● **YOUR ASSIGNMENT**: Would you copy the listing below exactly, keeping the pictures out?

DATA BLOCK below:

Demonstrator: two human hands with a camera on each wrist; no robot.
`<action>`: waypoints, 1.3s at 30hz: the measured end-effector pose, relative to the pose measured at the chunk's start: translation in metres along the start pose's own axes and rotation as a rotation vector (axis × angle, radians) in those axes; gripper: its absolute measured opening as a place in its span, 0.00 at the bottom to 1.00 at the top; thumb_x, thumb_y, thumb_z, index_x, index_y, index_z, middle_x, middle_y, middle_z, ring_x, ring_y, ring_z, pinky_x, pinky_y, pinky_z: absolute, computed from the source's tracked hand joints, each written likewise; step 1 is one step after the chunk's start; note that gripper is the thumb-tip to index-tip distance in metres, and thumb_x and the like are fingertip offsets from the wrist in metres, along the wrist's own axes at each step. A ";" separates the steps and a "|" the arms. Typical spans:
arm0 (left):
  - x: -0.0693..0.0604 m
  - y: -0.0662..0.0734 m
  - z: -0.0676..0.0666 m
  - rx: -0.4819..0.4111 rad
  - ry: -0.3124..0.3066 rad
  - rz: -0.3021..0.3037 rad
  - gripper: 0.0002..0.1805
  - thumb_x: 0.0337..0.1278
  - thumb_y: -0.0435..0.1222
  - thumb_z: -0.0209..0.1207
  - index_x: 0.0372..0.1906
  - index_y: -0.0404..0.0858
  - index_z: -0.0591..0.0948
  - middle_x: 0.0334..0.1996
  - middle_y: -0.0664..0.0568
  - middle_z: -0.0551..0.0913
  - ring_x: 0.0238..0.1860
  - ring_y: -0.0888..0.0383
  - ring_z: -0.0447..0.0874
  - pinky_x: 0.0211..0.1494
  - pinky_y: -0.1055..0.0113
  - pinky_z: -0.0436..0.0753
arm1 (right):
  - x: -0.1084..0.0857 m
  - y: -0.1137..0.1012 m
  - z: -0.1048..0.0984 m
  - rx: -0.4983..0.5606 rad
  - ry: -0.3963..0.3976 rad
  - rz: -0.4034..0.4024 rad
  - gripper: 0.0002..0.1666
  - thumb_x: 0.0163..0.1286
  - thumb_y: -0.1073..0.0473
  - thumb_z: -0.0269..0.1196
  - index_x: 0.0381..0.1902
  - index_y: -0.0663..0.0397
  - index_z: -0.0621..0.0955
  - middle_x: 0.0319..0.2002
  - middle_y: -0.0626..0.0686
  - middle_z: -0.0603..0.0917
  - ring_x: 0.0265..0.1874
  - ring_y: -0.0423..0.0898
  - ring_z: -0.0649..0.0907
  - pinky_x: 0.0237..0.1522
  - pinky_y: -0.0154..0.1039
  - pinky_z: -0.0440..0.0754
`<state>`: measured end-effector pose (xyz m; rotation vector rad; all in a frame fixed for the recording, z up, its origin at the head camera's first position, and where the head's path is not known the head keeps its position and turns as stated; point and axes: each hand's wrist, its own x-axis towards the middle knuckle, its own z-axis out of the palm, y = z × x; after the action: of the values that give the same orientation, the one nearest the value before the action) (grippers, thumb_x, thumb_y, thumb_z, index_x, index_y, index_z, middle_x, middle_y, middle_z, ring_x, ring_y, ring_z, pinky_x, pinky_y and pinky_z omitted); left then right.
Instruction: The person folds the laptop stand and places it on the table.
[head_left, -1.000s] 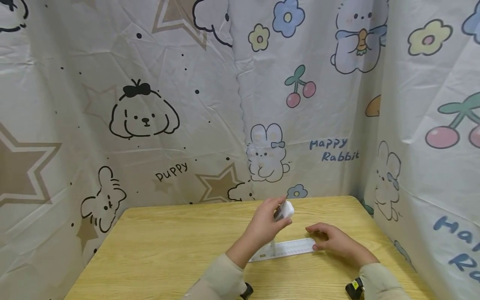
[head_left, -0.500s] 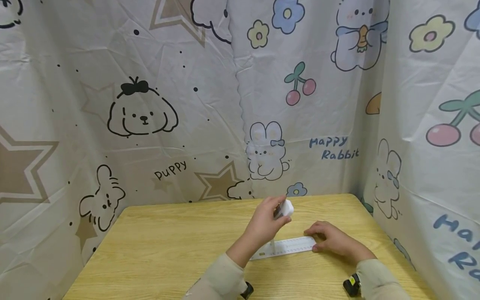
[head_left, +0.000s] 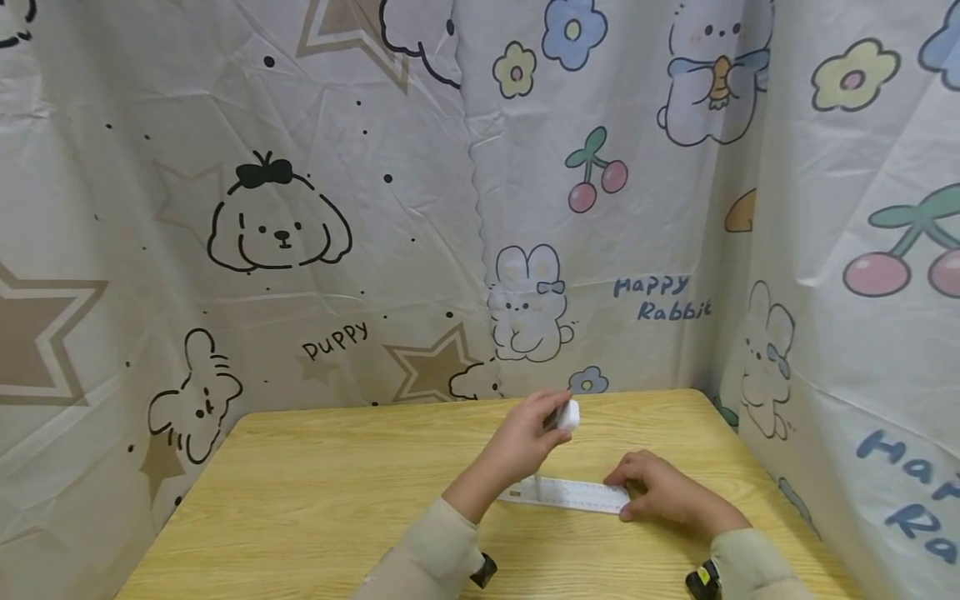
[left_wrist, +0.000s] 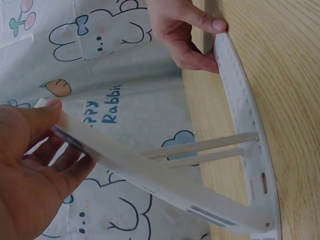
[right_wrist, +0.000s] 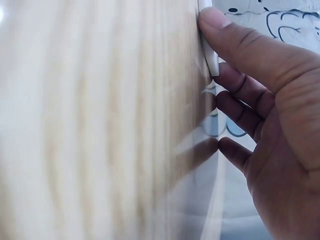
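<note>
A white folding stand (head_left: 577, 494) is propped on the table, its long base lying flat. In the left wrist view its upper arm (left_wrist: 145, 167) rises from a hinge at one end of the base. Two thin struts (left_wrist: 210, 145) run between that raised arm and the notched base. My left hand (head_left: 517, 437) pinches the free end of the upper arm, thumb on one side and fingers on the other. My right hand (head_left: 663, 490) grips the base's far end, with thumb and fingers at its edges. The hinge is hidden behind my left arm in the head view.
The wooden table (head_left: 322, 475) has a light yellow grain. Printed curtains (head_left: 420, 208) hang behind it and along both sides. Each wrist carries a small black device (head_left: 703, 579) near the sleeve.
The stand's base has turned on the table, its right end swinging nearer to me. My right hand has shifted slightly with it. My left hand keeps its hold on the upper arm.
</note>
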<state>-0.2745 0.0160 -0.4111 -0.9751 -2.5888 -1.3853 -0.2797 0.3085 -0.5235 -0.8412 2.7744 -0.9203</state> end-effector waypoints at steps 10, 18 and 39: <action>-0.005 -0.005 0.000 -0.012 0.013 0.021 0.31 0.69 0.35 0.64 0.75 0.45 0.71 0.71 0.51 0.74 0.68 0.55 0.76 0.67 0.70 0.78 | -0.007 -0.002 -0.013 0.098 -0.132 -0.004 0.24 0.63 0.52 0.72 0.58 0.41 0.85 0.59 0.46 0.81 0.60 0.47 0.74 0.60 0.33 0.73; -0.010 -0.004 0.012 -0.017 0.098 -0.008 0.33 0.63 0.37 0.69 0.72 0.44 0.74 0.71 0.53 0.75 0.68 0.59 0.76 0.65 0.71 0.79 | -0.006 0.013 -0.012 0.287 -0.205 0.030 0.24 0.68 0.58 0.66 0.63 0.46 0.84 0.78 0.59 0.64 0.77 0.71 0.54 0.76 0.68 0.50; -0.006 -0.011 0.001 -0.033 0.104 0.030 0.28 0.64 0.32 0.65 0.69 0.47 0.77 0.66 0.55 0.78 0.62 0.60 0.81 0.56 0.75 0.83 | -0.011 -0.017 0.007 0.298 -0.193 -0.004 0.20 0.64 0.55 0.70 0.55 0.43 0.88 0.73 0.53 0.73 0.79 0.68 0.52 0.71 0.77 0.28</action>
<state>-0.2757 0.0088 -0.4219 -0.9162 -2.4751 -1.4348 -0.2605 0.2997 -0.5204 -0.8359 2.3968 -1.1492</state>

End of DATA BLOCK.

● **YOUR RESPONSE**:
Demonstrator: two human hands with a camera on each wrist; no robot.
`<action>`: waypoints, 1.3s at 30hz: the measured end-effector pose, relative to the pose measured at the chunk's start: translation in metres along the start pose's own axes and rotation as a rotation vector (axis × angle, radians) in those axes; gripper: its absolute measured opening as a place in its span, 0.00 at the bottom to 1.00 at the top; thumb_x, thumb_y, thumb_z, index_x, index_y, index_z, middle_x, middle_y, middle_z, ring_x, ring_y, ring_z, pinky_x, pinky_y, pinky_z: absolute, computed from the source's tracked hand joints, each written likewise; step 1 is one step after the chunk's start; note that gripper is the thumb-tip to index-tip distance in metres, and thumb_x and the like are fingertip offsets from the wrist in metres, along the wrist's own axes at each step. A ";" separates the steps and a "|" the arms. Typical spans:
arm0 (left):
  - x: -0.0693..0.0604 m
  - y: -0.0662..0.0734 m
  - z: -0.0676..0.0666 m
  - rx: -0.4819..0.4111 rad
  - ry: -0.3124..0.3066 rad
  - rz: -0.3021..0.3037 rad
  - gripper: 0.0002..0.1805
  - thumb_x: 0.0337..0.1278
  - thumb_y: -0.0435..0.1222
  - thumb_z: -0.0209..0.1207
  - index_x: 0.0372..0.1906
  - index_y: -0.0404..0.0858
  - index_z: -0.0591..0.0948
  - middle_x: 0.0334..0.1996
  - middle_y: -0.0664..0.0568
  - middle_z: -0.0551..0.0913
  - ring_x: 0.0238..0.1860
  - ring_y: -0.0888..0.0383
  - ring_z: -0.0447..0.0874
  - pinky_x: 0.0211..0.1494
  - pinky_y: -0.1055..0.0113
  - pinky_z: -0.0436..0.0753
arm1 (right):
  - x: -0.1084..0.0857 m
  - y: -0.1137..0.1012 m
  - z: -0.1048..0.0984 m
  - rx: -0.4983..0.5606 rad
  - ry: -0.3963..0.3976 rad
  - rz: -0.4034..0.4024 rad
  - gripper: 0.0002..0.1666
  - thumb_x: 0.0163..0.1286
  - thumb_y: -0.1073..0.0473
  - thumb_z: -0.0269..0.1196
  - index_x: 0.0381..0.1902
  - index_y: -0.0663..0.0397
  - index_z: -0.0621..0.0955
  - middle_x: 0.0319..0.2002
  - middle_y: -0.0626..0.0686
  - middle_z: -0.0603..0.0917
  - ring_x: 0.0265..0.1874
  - ring_y: -0.0423..0.0898
  - ring_z: -0.0649..0.0907
  - pinky_x: 0.0237..0.1522
  - pinky_y: -0.0154..0.1039
  - pinky_z: -0.0440..0.0754
`<state>`: measured end-effector pose (xyz m; rotation vector rad; all in a frame fixed for the recording, z up, its origin at the head camera's first position, and where the head's path is not known the head keeps its position and turns as stated; point and axes: each hand's wrist, its own x-axis towards the middle knuckle, its own z-axis out of the palm, y = z × x; after the action: of the values that give the same orientation, the one nearest the value before the action) (grippers, thumb_x, thumb_y, thumb_z, index_x, index_y, index_z, middle_x, middle_y, middle_z, ring_x, ring_y, ring_z, pinky_x, pinky_y and pinky_z omitted); left then right.
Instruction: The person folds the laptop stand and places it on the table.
[head_left, -1.000s] 
[head_left, -0.500s] 
[head_left, +0.000s] 
[left_wrist, +0.000s] 
[right_wrist, +0.000s] 
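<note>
A white folding stand (head_left: 577, 494) is propped on the table, its long base lying flat. In the left wrist view its upper arm (left_wrist: 145, 167) rises from a hinge at one end of the base. Two thin struts (left_wrist: 210, 145) run between that raised arm and the notched base. My left hand (head_left: 517, 437) pinches the free end of the upper arm, thumb on one side and fingers on the other. My right hand (head_left: 663, 490) grips the base's far end, with thumb and fingers at its edges. The hinge is hidden behind my left arm in the head view.
The wooden table (head_left: 322, 475) has a light yellow grain. Printed curtains (head_left: 420, 208) hang behind it and along both sides. Each wrist carries a small black device (head_left: 703, 579) near the sleeve.
The stand's base has turned on the table, its right end swinging nearer to me. My right hand has shifted slightly with it. My left hand keeps its hold on the upper arm.
</note>
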<state>-0.2745 0.0160 -0.4111 -0.9751 -2.5888 -1.3853 -0.2797 0.3085 -0.5235 -0.8412 2.7744 -0.9203</state> end-effector waypoints at steps 10, 18 and 39: <action>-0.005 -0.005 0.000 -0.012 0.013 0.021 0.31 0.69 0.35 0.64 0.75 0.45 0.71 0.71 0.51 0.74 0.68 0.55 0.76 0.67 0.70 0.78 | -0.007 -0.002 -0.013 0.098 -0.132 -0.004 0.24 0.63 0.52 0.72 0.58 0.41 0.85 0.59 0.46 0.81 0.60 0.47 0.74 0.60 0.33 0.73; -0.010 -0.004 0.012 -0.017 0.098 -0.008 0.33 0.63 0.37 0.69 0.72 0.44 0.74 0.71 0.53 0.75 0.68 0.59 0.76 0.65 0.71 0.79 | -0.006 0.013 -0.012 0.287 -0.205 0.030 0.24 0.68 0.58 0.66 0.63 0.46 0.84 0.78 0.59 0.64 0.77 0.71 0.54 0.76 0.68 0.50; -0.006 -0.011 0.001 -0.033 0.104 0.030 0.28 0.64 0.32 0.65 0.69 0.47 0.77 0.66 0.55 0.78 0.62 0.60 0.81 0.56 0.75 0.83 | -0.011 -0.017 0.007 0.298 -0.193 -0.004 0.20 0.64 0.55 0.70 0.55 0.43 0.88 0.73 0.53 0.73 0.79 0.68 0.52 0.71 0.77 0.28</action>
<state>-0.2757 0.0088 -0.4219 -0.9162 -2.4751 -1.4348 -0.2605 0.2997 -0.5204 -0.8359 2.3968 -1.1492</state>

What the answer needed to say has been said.